Aggiungiamo che nel corso del 2010 le persone che si sono dichiarate immediatamente disponibili per un impiego,  presso il CPI di Novafeltria,  cui afferiscono le persone domiciliate nei 7 comuni dell’Alta Valmarecchia, sono state 666.

 In questa situazione non aiuta nemmeno un certo modo di intendere il patto di stabilità da parte del Governo, che obbliga i comuni a non superare determinati tetti di spesa, anche se con i conti in ordine. Vincenzo Sebastiani ci fa il caso del suo Comune, che se non avesse opere da realizzare già finanziate nel bilancio del 2010,  per quest’anno non potrebbe investire più di 15 mila euro. Questo si aggiunge alla regola, imposta sempre dal Governo, che impone alle Amministrazioni  locali di non assumere più di una persona per ogni cinque dipendenti che lasciano.   

 Viste le prospettive qualcuno decide di “buttarsi” e nascono anche nuove imprese, che spesso vedono come protagonisti i giovani.  Sabrina Fabbri ci fa il caso di una Officina meccanica,  messa su da due giovani fratelli che avevano perso il posto, e di una pizzeria al taglio, aperta di recente, nel centro di Novafeltria, da un giovane poco più che ventenne. 

 Però, certo, ci vorrebbe qualcosa di più. E le potenzialità del turismo, diverso e alternativo al mare, parrebbe essere la carta che l’Alta Valmarecchia intende giocare.  Ne sono convinti in tanti. Va in questa direzione anche l’istituzione, presso l’Istituto “Einaudi”, del corso di formazione in  “Enogastronomia e ospitalità alberghiera”.  

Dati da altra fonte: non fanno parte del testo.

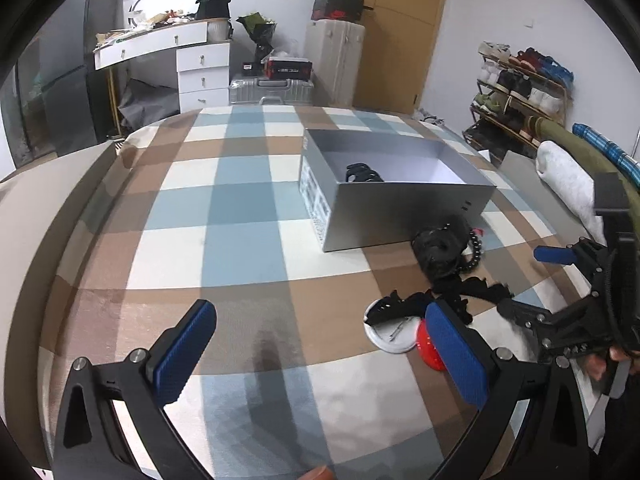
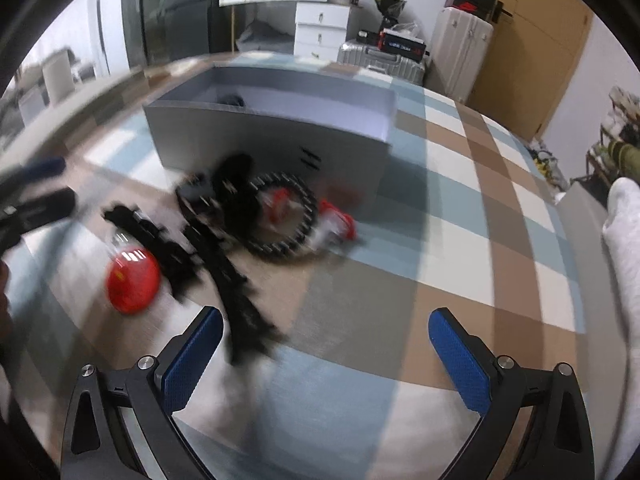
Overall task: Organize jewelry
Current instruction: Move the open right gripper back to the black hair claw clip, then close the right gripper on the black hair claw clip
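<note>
- The left wrist view is sharp: the grey box (image 1: 394, 196) stands open on the checked bed cover (image 1: 224, 216), with a black claw clip (image 1: 362, 173) lying inside at its near left corner.
- The right wrist view is blurred, yet only it shows the black bead bracelet (image 2: 286, 216) as a full ring, with small red-and-white pieces (image 2: 334, 224) inside and beside it.
- Only the left view shows a white disc (image 1: 386, 334) beside the red disc (image 1: 428, 346), partly under a black toothed strip (image 1: 400, 306).
- The jewelry pile lies on the cover just in front of the box, near its right end; a dark bundle (image 1: 438, 246) almost touches the box wall.
- The left tongs (image 1: 320, 348) are wide open and empty; their right pad hides part of the red disc.
- The right tongs (image 2: 326, 350) are wide open and empty, with a toothed strip's end close to the left pad.
- In the left view the right tongs reach in from the right edge, over the cover beside the pile.
- Around: white drawers (image 1: 202, 76), a silver suitcase (image 1: 270, 90), a shoe rack (image 1: 520, 88), and a wooden door (image 1: 400, 32).
</note>
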`<state>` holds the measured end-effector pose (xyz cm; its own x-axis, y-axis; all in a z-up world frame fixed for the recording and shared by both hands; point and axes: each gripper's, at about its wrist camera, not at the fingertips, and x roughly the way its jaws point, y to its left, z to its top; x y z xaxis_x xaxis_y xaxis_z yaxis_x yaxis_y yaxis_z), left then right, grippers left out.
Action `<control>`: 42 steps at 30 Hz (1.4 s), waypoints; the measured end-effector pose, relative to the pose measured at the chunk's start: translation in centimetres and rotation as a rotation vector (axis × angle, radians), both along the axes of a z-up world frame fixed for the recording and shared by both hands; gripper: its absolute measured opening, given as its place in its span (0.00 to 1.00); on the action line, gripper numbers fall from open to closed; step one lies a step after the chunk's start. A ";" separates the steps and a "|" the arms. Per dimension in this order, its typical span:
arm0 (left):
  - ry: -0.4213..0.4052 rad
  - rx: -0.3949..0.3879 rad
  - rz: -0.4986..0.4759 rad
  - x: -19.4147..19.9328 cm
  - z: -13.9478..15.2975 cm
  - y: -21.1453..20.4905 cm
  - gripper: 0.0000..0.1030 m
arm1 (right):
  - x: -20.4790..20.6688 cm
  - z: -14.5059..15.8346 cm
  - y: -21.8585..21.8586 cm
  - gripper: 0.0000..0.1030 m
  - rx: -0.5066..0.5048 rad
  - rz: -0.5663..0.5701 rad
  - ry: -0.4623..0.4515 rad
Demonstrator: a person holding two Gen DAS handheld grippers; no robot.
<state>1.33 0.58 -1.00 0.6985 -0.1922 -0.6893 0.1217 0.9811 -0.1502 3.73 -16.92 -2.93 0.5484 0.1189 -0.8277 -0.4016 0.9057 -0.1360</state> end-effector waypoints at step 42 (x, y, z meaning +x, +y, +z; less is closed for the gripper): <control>0.018 -0.001 -0.011 0.0 -0.1 -0.1 0.99 | 1.1 -0.8 2.2 1.00 0.116 -0.016 0.056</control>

 Un prodotto turistico autonomo, che valorizzi il patrimonio ambientale, storico e culturale dell’intera vallata e che non figuri solo come meta per escursioni, che lasciano poco sul territorio,  dei turisti balneari. Nel febbraio scorso gli albergatori della Riviera sono stati invitati a partecipare ad un corso informativo sulla realtà dell’entroterra dal titolo suggestivo “Raccontiamo il territorio”. Il nuovo prodotto turistico si dovrebbe chiamare “Malatesta&Montefeltro”.  Un nome che suona bene per un tour culturale, ma che in verità non richiama molto dell’ambiente fisico-naturale e del paesaggio dell’entroterra, una ricchezza che ha valore in se.  E se è possibile ci permettiamo anche di esprimere più di un dubbio sulla validità della presentazione, sotto lo stesso marchio, di due realtà così diverse, come la Valconca e la Valmarecchia,  che invece andrebbero valorizzate proprio nella loro specificità. Probabilmente non è un caso se un campeggio, gestito da olandesi e quasi totalmente frequentato da stranieri, sia sorto a Perticara e non da un’altra parte. 

 Con questa linea di sviluppo economico, quali sono le altre priorità per i prossimi anni ?  Risponde Vincenzo Sebastiani: “I comuni devono associarsi per condividere più servizi possibili, perchè è l’unico modo per  abbattere i costi senza tagliarli.  Su questo la Regione Emilia Romagna è disposta ad investire risorse. Come di fatto sta avvenendo con l’elaborazione, comune per le sette Amministrazioni, di un unico Piano Strutturale Comunale (PSC), finanziato dalla Regione con 400 mila euro. Poi l’altra priorità è costituita dalla mobilità, verso Rimini,  con la Marecchiese sempre più trafficata, e verso la E45 dove sarebbe necessario un collegamento diretto che potrebbe passare per Perticara, con un costo stimato di circa 10 milioni di euro. Questo avvicinerebbe molto l’Alta Valmarecchia  al resto delle regioni vicine”.